*Problem description*.
From the entries that follow, copy every line with the word "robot".

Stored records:
====

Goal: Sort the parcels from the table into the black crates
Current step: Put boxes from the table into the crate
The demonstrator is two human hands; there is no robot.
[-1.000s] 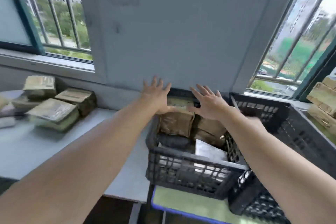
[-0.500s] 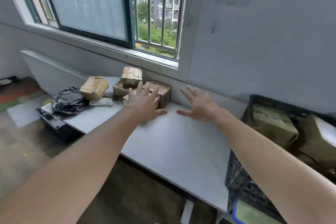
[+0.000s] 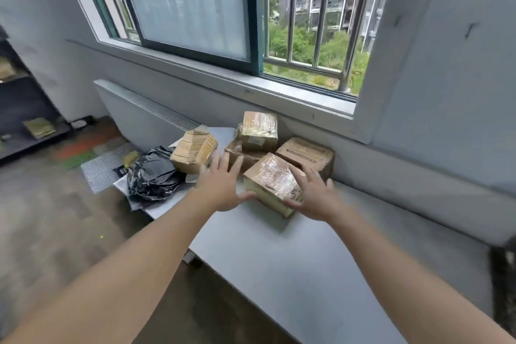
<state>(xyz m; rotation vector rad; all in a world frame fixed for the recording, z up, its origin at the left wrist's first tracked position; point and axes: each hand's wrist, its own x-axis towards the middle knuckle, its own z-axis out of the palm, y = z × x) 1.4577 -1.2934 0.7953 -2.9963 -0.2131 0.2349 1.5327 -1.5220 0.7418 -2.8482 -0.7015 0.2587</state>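
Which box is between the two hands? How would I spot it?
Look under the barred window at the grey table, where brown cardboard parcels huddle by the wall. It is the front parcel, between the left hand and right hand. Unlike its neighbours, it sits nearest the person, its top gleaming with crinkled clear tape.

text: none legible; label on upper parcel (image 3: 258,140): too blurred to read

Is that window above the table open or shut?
Open: the frosted sliding pane is pushed left, leaving a gap where only bars stand before the trees.
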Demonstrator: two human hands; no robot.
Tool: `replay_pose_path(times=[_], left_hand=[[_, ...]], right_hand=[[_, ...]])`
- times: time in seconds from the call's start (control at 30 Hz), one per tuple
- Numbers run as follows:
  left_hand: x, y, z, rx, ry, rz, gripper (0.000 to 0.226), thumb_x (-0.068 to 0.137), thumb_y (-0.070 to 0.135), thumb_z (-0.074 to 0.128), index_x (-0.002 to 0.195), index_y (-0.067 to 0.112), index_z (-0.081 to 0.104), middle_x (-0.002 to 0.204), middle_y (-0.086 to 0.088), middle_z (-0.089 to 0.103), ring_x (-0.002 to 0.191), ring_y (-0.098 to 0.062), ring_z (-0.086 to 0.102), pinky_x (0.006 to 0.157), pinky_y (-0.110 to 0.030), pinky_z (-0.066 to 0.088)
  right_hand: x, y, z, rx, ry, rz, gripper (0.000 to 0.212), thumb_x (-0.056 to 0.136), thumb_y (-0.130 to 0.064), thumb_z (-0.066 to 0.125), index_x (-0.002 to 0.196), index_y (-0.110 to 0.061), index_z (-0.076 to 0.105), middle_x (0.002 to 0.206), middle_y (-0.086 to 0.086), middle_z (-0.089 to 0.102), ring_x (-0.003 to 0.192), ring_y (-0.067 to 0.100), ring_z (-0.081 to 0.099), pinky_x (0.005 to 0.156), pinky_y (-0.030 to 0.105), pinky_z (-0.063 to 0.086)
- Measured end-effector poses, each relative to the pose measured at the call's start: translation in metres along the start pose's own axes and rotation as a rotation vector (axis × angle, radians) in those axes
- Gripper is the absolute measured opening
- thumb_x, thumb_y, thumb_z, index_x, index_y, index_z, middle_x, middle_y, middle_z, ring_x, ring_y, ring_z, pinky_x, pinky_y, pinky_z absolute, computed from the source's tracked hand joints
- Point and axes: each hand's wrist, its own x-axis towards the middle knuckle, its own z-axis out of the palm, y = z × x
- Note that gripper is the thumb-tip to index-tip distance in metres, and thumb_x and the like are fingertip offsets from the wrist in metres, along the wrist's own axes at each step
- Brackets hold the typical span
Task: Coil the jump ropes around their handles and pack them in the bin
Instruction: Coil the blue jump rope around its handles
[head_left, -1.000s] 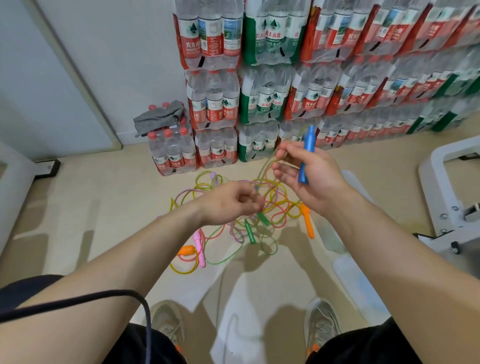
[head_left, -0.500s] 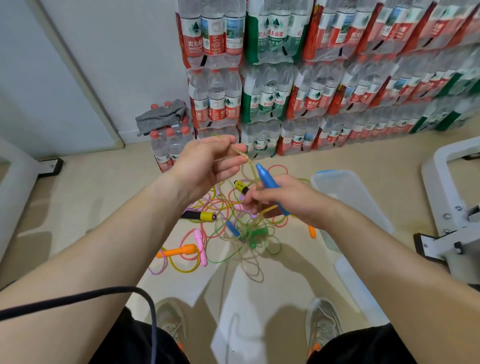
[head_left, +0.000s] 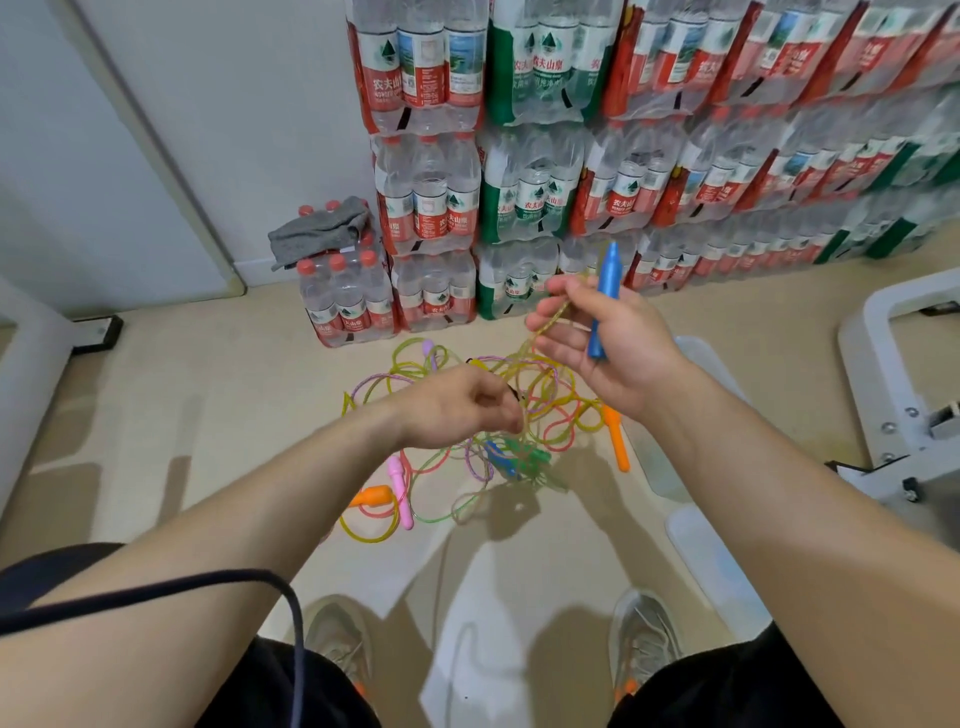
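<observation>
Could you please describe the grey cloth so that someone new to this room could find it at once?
Start at the wall of stacked water bottle packs and follow it to its left end, where a single low pack with red caps stands on the floor. The grey cloth lies crumpled on top, the only soft, dull thing among the clear bottles.
</observation>
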Motion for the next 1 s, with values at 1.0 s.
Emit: replay_pose_path(times=[1.0], left_hand=[[0.001,-0.009,0.005,0.048,0.006,-0.008,0.015,0.101,0.012,0.056,0.096,0.011,0.070,0.095,-0.003,0.075,0.091,-0.016,0.071,0.077,-0.022,0.051]], right_hand=[[0.003,-0.001,0.000,0.028,-0.007,0.008,0.014,0.104,-0.016,0.052,0.103,-0.008,0.063,0.083,0.007,0.072,0.080,0.024,0.074,0.067,0.032,0.060]])
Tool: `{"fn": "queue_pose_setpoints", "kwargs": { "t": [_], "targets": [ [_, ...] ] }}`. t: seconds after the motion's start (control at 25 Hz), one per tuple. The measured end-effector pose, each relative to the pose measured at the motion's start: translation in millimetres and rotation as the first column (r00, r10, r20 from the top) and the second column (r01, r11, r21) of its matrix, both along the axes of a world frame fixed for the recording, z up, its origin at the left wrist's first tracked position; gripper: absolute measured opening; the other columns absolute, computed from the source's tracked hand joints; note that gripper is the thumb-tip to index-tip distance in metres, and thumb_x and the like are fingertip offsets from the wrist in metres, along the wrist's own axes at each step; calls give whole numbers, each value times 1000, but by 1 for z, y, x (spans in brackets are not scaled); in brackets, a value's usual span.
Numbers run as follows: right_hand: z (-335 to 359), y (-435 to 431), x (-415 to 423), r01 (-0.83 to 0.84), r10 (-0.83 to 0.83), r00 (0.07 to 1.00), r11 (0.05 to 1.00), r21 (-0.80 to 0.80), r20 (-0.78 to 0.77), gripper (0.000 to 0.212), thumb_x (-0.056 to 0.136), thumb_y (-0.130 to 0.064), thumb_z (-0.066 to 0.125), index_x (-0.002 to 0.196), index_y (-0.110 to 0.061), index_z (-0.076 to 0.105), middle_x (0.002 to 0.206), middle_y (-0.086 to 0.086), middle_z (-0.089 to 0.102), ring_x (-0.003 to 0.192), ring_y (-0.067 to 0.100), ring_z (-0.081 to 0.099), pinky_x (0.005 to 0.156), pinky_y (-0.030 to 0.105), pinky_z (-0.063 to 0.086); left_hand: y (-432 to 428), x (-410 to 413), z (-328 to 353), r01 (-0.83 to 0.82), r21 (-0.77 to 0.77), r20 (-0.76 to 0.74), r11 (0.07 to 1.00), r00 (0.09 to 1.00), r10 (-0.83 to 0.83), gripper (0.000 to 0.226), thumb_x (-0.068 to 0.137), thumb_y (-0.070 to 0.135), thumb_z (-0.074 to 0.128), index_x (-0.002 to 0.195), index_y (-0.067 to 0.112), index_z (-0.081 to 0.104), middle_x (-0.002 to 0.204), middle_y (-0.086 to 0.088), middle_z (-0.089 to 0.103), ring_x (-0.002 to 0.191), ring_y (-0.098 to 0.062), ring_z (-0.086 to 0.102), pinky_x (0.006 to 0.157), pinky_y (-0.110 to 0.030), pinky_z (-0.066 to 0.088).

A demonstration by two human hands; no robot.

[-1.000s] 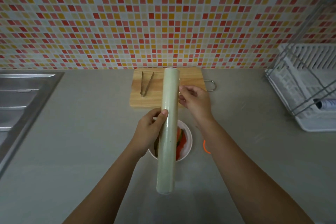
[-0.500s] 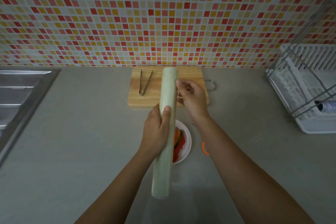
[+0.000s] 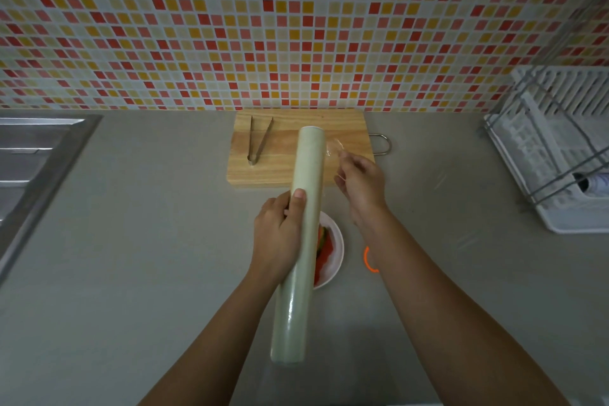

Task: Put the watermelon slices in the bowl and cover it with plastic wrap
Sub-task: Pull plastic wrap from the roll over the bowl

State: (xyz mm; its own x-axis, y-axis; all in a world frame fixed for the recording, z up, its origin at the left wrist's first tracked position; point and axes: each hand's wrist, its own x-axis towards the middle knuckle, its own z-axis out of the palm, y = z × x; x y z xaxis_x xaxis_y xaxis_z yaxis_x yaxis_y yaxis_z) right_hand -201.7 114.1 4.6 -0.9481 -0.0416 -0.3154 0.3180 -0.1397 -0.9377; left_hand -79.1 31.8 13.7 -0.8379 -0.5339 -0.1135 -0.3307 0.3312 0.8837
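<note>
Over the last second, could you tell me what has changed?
The right hand, pinching the loose film, has drawn away rightward from the plastic wrap roll, peeling a little free. The left hand still grips the roll; bowl, tongs and cutting board have not moved.

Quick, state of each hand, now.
Left hand: grips the plastic wrap roll.
Right hand: pinches the loose film end off that roll.

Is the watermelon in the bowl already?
Yes, in. Red and green watermelon slices lie inside the white bowl, partly hidden behind the plastic wrap roll.
</note>
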Motion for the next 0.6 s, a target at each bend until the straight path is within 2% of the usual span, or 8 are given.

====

*Solution to this exercise*.
The demonstrator is two human hands; there is no robot.
Demonstrator: two human hands; no robot.
A demonstration by two human hands; no robot.

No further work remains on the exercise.